- [Instructions for the task] Please copy out every line of the data word for word.
- - - -
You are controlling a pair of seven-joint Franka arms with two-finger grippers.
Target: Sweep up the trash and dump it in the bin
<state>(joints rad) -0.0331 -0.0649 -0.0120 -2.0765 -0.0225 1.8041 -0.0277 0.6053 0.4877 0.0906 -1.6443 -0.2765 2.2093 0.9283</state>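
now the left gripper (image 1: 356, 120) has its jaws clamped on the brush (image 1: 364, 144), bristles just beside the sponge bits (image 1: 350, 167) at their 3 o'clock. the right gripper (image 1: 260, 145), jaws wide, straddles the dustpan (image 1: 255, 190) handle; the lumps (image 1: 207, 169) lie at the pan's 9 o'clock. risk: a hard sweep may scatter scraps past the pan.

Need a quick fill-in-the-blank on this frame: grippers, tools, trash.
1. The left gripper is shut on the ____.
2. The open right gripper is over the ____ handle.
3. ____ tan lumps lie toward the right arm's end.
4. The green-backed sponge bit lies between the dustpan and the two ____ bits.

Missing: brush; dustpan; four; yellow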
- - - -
- [Solution to this exercise]
You are controlling a pair of seven-joint Franka arms with two-finger grippers.
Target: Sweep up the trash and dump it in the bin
<state>(joints rad) -0.0331 -0.0649 -0.0120 -2.0765 -0.0225 1.8041 -0.0277 0.6053 0.4877 0.0906 -1.6443 -0.2765 2.2093 0.9283</state>
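now the left gripper (image 1: 356, 120) has its jaws clamped on the brush (image 1: 364, 144), bristles just beside the sponge bits (image 1: 350, 167) at their 3 o'clock. the right gripper (image 1: 260, 145), jaws wide, straddles the dustpan (image 1: 255, 190) handle; the lumps (image 1: 207, 169) lie at the pan's 9 o'clock. risk: a hard sweep may scatter scraps past the pan.

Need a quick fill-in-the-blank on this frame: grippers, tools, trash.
1. The left gripper is shut on the ____.
2. The open right gripper is over the ____ handle.
3. ____ tan lumps lie toward the right arm's end.
4. The green-backed sponge bit lies between the dustpan and the two ____ bits.

Missing: brush; dustpan; four; yellow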

No more output is needed.